_Work order_. Only one stretch of the data below is wanted: the lines starting at the one with "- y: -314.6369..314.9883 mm" and ending at the one with "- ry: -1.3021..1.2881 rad", both included, given again exactly.

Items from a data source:
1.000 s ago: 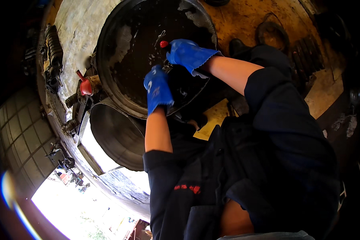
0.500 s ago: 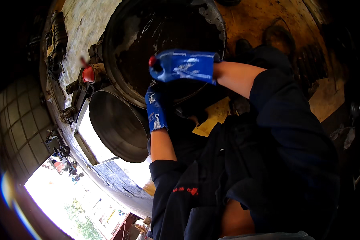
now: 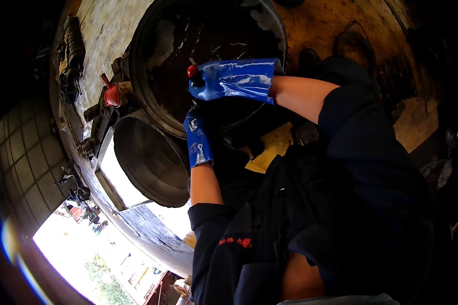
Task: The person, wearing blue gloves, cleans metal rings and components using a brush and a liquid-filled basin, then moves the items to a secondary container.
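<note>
My right hand [image 3: 224, 81], in a blue coated glove with pale scuffs, is closed around a dark handle with a red knob [image 3: 192, 71] at its end. The knob sticks out past the thumb side; the rest of the handle is hidden in the fist. Just below it is my left hand [image 3: 197, 134], in a matching glove, its fingers bunched close under the right one. What the left fingers grip is too dark to make out. Both hands are over the near part of a large round black tub [image 3: 140, 96], wet and shiny inside.
A grey round metal pan [image 3: 150, 160] stands tilted beside the tub. Left of it is a red funnel-shaped part [image 3: 112, 95] with a thin stem, among dark fittings. Coiled springs [image 3: 75, 46] lie farther left. A yellow sheet [image 3: 272, 147] lies below the tub, near a rust-brown floor [image 3: 320, 25].
My right hand has turned slightly, and the red knob has shifted a little up and left. The red part's stem, blurred before, is now sharp. My left hand has hardly moved.
</note>
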`<state>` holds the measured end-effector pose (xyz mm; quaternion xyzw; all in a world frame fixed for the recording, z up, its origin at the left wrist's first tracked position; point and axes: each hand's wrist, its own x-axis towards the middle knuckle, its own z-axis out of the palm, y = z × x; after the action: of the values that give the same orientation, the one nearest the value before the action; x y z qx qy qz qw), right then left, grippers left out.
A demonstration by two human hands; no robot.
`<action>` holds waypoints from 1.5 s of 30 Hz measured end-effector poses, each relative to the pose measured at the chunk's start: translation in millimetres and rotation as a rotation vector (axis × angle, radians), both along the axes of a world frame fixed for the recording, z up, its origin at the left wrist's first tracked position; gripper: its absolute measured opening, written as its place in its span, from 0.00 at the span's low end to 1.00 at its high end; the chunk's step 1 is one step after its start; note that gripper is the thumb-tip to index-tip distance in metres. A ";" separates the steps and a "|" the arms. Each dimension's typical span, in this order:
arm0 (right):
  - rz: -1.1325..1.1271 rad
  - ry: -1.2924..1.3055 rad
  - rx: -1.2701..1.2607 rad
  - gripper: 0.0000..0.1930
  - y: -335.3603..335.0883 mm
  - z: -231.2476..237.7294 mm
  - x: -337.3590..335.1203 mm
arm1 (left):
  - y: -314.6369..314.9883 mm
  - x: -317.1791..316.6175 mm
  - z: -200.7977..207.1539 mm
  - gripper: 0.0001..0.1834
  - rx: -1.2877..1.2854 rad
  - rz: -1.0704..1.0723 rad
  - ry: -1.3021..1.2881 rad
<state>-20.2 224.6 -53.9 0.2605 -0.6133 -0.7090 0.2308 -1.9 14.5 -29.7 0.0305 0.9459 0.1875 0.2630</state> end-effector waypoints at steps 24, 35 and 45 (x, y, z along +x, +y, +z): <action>0.548 0.796 2.684 0.20 98.1 126.4 55.0 | -12.9 -1.0 15.6 0.26 -0.076 -0.150 0.251; 0.424 1.069 2.639 0.16 38.9 60.1 38.7 | -16.4 9.1 14.8 0.26 -0.031 0.049 0.052; 1.043 1.520 3.373 0.19 73.2 -9.7 56.0 | 89.4 -19.8 37.6 0.31 -0.386 -0.380 0.243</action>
<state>35.7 297.8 -63.6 0.0065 -0.9473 0.2992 -0.1142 -21.7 104.0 8.0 0.1787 0.9660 -0.0536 0.1793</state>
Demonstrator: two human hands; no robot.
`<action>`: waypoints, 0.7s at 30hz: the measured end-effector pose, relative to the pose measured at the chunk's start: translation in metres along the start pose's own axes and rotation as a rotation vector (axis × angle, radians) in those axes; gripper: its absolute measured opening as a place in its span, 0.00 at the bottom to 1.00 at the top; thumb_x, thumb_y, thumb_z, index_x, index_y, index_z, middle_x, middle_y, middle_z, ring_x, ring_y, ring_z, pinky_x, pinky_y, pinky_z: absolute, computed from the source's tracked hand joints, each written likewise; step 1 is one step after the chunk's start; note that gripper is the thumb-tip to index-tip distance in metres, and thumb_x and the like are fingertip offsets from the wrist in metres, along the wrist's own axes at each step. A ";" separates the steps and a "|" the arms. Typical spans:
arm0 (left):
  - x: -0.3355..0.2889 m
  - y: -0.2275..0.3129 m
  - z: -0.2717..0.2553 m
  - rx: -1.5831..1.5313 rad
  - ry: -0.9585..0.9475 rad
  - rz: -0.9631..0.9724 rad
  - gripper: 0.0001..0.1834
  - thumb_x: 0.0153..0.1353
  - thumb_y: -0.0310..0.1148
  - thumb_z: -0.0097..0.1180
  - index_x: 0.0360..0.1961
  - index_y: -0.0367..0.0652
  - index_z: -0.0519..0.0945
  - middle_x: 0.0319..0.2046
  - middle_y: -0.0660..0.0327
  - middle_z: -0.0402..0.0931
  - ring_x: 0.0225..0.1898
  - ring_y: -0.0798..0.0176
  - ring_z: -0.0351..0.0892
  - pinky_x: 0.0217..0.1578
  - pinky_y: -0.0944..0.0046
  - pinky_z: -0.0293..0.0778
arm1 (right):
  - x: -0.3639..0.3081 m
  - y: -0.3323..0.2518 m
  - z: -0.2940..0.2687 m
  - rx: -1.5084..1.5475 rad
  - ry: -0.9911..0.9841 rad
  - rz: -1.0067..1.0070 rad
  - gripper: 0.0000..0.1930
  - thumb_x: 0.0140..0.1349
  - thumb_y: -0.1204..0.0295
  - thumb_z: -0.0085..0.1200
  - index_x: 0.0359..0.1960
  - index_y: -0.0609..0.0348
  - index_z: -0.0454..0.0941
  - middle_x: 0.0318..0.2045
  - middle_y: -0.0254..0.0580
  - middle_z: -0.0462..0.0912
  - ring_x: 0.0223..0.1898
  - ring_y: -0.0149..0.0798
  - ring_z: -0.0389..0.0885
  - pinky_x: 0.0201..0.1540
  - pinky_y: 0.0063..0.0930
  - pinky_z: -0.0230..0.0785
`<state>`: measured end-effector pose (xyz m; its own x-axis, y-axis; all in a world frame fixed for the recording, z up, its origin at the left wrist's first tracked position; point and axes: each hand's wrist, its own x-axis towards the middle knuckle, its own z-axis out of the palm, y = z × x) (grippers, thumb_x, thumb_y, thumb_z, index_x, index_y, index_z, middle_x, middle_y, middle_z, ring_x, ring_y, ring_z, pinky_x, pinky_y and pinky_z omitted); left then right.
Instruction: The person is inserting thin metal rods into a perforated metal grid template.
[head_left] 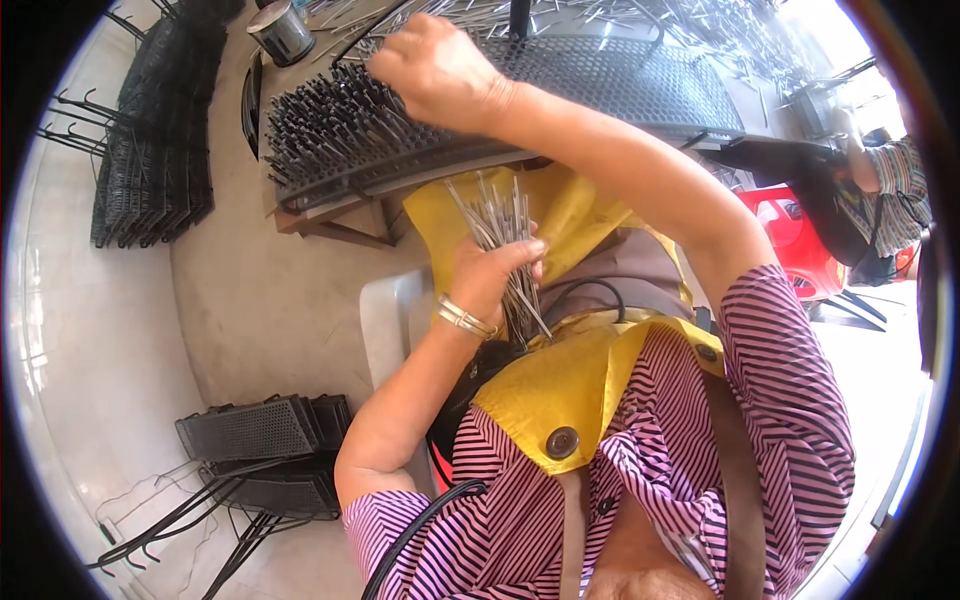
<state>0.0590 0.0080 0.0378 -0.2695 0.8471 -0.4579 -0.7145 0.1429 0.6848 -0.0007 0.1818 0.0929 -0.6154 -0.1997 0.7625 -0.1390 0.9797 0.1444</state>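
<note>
A bundle of thin silvery metal rods (500, 213) is gripped in my left hand (487, 275), which is closed round it in front of the yellow apron (590, 205). The rods point upward and fan out slightly. My right hand (432, 72) reaches across to the far side and hovers over a black perforated rack (625, 85). Its fingers are pressed together; whatever they pinch, if anything, is hidden. Many dark-tipped rods (325, 125) stand packed in the rack's left part, beside that hand. Bare holes show in the right part.
Loose rods (690, 25) lie scattered behind the rack, and a metal can (282, 35) stands at far left. Black racks (155, 130) are stacked along the left wall, with more racks (255, 435) at lower left. A red plastic seat (780, 235) and another person (890, 190) are at right.
</note>
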 end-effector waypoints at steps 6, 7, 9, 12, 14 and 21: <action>-0.001 0.000 0.001 0.017 -0.002 0.002 0.13 0.44 0.22 0.56 0.33 0.33 0.72 0.19 0.59 0.72 0.17 0.67 0.72 0.17 0.70 0.69 | -0.019 0.020 -0.008 0.184 0.091 0.349 0.04 0.39 0.77 0.49 0.20 0.60 0.73 0.19 0.43 0.76 0.27 0.49 0.75 0.32 0.38 0.68; 0.000 0.000 0.000 0.019 -0.003 -0.006 0.13 0.44 0.21 0.56 0.33 0.33 0.72 0.19 0.59 0.72 0.17 0.67 0.72 0.17 0.70 0.69 | -0.025 0.021 -0.008 0.227 0.020 0.394 0.03 0.42 0.76 0.51 0.21 0.60 0.73 0.20 0.43 0.76 0.28 0.48 0.75 0.33 0.37 0.68; 0.002 -0.002 -0.001 -0.003 -0.003 -0.016 0.13 0.44 0.21 0.56 0.33 0.33 0.72 0.19 0.60 0.72 0.17 0.67 0.72 0.17 0.70 0.69 | -0.037 0.019 -0.004 0.269 -0.050 0.446 0.04 0.44 0.75 0.53 0.22 0.60 0.74 0.21 0.42 0.76 0.29 0.46 0.74 0.34 0.36 0.67; 0.002 -0.002 0.001 -0.006 -0.002 -0.018 0.12 0.44 0.21 0.56 0.33 0.33 0.72 0.18 0.60 0.72 0.17 0.67 0.72 0.17 0.70 0.69 | -0.052 0.016 -0.008 0.225 -0.074 0.488 0.06 0.47 0.72 0.55 0.28 0.59 0.77 0.25 0.42 0.78 0.31 0.46 0.76 0.34 0.33 0.68; 0.001 -0.001 0.000 0.003 0.009 -0.013 0.12 0.45 0.21 0.56 0.33 0.33 0.71 0.19 0.60 0.72 0.17 0.67 0.72 0.18 0.70 0.69 | -0.055 0.006 -0.019 0.231 0.006 0.521 0.07 0.48 0.71 0.55 0.28 0.59 0.77 0.25 0.42 0.78 0.30 0.46 0.75 0.33 0.33 0.68; 0.001 0.000 -0.003 -0.025 -0.036 0.015 0.13 0.45 0.19 0.55 0.35 0.33 0.71 0.20 0.58 0.71 0.18 0.62 0.71 0.19 0.67 0.69 | -0.089 -0.058 -0.083 0.766 -0.162 1.025 0.11 0.48 0.69 0.57 0.28 0.67 0.75 0.19 0.46 0.77 0.20 0.35 0.76 0.25 0.26 0.67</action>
<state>0.0568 0.0073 0.0356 -0.2566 0.8672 -0.4268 -0.7267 0.1181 0.6768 0.1265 0.1442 0.0689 -0.7842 0.5812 0.2174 0.0762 0.4379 -0.8958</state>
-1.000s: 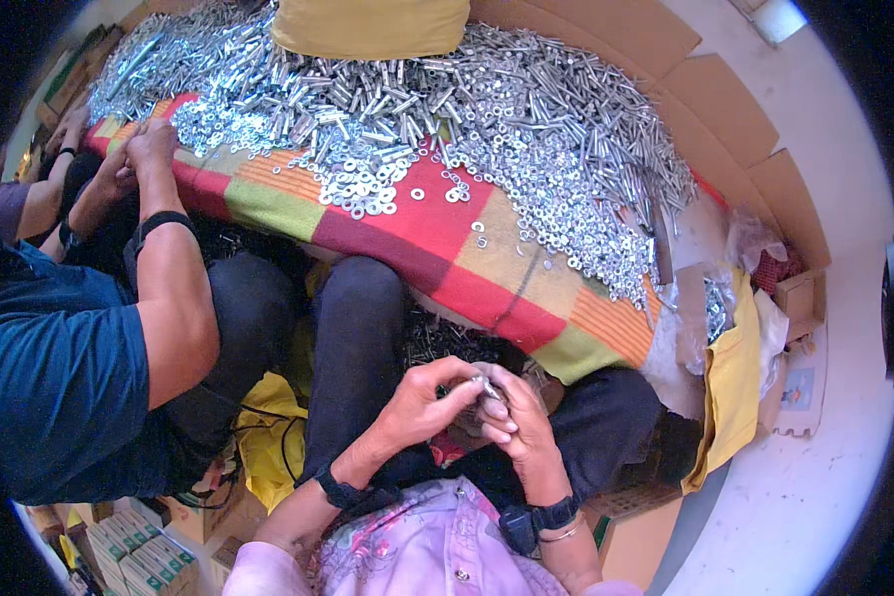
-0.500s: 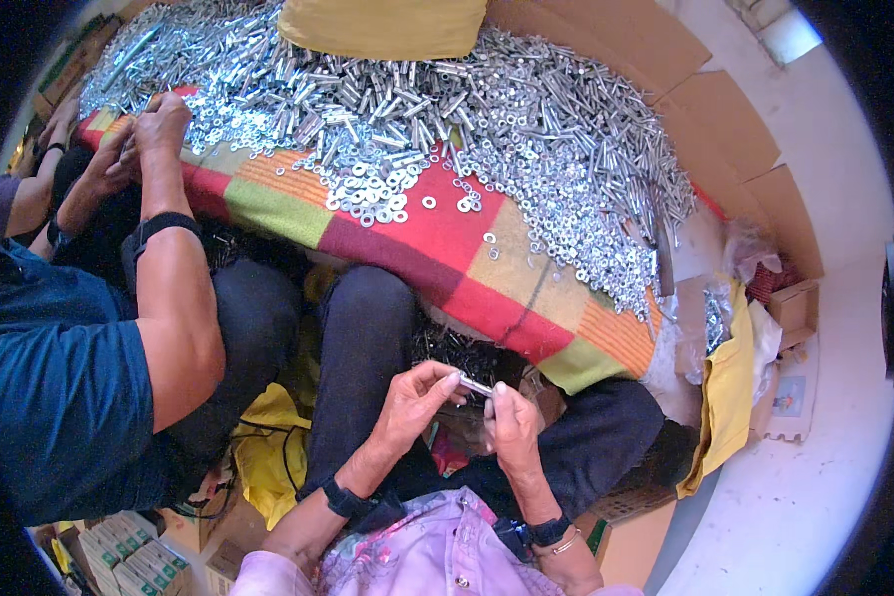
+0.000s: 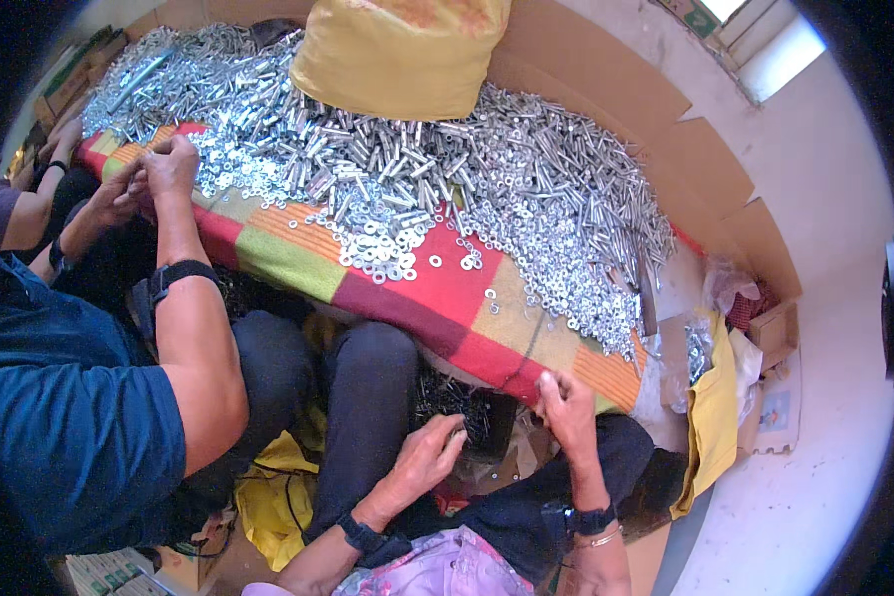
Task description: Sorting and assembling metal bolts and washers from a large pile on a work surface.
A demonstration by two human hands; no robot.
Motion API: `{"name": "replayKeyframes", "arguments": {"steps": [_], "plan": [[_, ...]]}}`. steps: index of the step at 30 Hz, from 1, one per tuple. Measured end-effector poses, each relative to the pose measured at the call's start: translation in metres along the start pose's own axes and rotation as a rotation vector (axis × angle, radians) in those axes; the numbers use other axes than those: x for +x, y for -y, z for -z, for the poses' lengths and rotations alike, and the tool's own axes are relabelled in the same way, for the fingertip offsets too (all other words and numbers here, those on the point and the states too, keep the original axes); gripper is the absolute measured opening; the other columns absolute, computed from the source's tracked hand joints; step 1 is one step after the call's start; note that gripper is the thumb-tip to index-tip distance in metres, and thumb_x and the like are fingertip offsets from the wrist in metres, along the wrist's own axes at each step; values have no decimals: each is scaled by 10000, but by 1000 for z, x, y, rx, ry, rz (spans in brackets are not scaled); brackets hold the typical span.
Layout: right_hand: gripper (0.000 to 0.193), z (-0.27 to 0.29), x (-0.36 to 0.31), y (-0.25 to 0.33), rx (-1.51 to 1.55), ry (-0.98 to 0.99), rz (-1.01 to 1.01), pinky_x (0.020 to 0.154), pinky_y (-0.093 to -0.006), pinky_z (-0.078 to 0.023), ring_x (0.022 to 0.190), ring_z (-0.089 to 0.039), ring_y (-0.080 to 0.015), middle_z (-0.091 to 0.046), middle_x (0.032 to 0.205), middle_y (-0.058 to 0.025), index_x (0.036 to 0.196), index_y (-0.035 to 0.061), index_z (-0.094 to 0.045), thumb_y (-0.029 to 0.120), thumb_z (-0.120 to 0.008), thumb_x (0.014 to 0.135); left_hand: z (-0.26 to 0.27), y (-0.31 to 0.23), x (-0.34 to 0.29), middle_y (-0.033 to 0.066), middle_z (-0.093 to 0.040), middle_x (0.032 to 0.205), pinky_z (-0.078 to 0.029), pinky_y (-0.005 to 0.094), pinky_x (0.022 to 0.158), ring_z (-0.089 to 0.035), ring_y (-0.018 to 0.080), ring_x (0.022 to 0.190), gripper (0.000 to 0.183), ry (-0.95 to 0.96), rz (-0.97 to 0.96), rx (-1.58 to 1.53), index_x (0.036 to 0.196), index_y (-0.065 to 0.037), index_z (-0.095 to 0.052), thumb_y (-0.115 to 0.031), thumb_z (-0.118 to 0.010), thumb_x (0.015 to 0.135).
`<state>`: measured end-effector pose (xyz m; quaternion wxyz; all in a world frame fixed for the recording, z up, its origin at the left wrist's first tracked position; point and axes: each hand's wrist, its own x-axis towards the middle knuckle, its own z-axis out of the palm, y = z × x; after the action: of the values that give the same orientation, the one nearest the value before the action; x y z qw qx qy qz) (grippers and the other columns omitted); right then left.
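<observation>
My left hand (image 3: 425,465) is above my lap with its fingers curled together. Whatever they hold, if anything, I cannot make out. Just beyond it, below the table edge, lies a dark heap of metal pieces (image 3: 455,405). My right hand (image 3: 570,415) is at the near edge of a checked cloth (image 3: 437,323), thumb and forefinger pinched together; I cannot see what is between them. On the cloth are shiny washers (image 3: 377,260), small nuts (image 3: 591,298), metal sleeves (image 3: 392,159) and long bolts (image 3: 606,194) in a large pile.
A yellow sack (image 3: 402,60) rests on the pile's far side, before cardboard sheets (image 3: 586,74). At my left a co-worker in a blue shirt (image 3: 79,427) works at the cloth with both hands. Another yellow sack (image 3: 710,417) hangs at the right, beside a small box (image 3: 773,333).
My hands have parted from the small metal piece they both held. The right moved up and right to the cloth edge; the left dropped slightly. The view has tilted up.
</observation>
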<state>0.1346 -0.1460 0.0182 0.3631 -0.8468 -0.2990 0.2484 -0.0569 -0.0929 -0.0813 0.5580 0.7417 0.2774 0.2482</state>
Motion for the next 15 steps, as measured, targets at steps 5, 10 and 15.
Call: {"name": "replayKeyframes", "arguments": {"steps": [5,10,15], "plan": [[222,-28,73,54,-182,-29,351,581,-325,-464,602,-602,-222,-607,664,-151,820,-9,-593,212,-583,799,-2,4,-6,188,-587,869,-469,400,698,-579,364,814,201,-18,-47,-29,981,25,-570,-109,-536,834],[220,-78,143,92,-216,-13,553,665,-397,-484,721,-625,-327,-628,777,-194,866,15,-607,211,-586,768,-6,16,-12,187,-596,872,-479,384,705,-595,353,823,190,7,-15,-8,952,10,-586,-133,-546,834],[214,-107,193,94,-487,-142,637,694,-452,-479,756,-603,-378,-619,814,-207,859,15,-599,191,-579,740,-6,11,-14,185,-593,868,-472,411,697,-583,358,811,196,52,-7,19,946,12,-584,-135,-549,822]]}}
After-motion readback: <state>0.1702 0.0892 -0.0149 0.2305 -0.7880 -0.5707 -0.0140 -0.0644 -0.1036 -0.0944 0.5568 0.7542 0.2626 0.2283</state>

_Your response_.
  - y: -314.6369..314.9883 mm
  - x: -317.1791..316.6175 mm
  - z: -200.7977..207.1539 mm
  - gripper: 0.0001..0.1834
  - rx: -1.2877..1.2854 rad
  - rz: -1.0704..1.0723 rad
  - ry: -1.3021..1.2881 rad

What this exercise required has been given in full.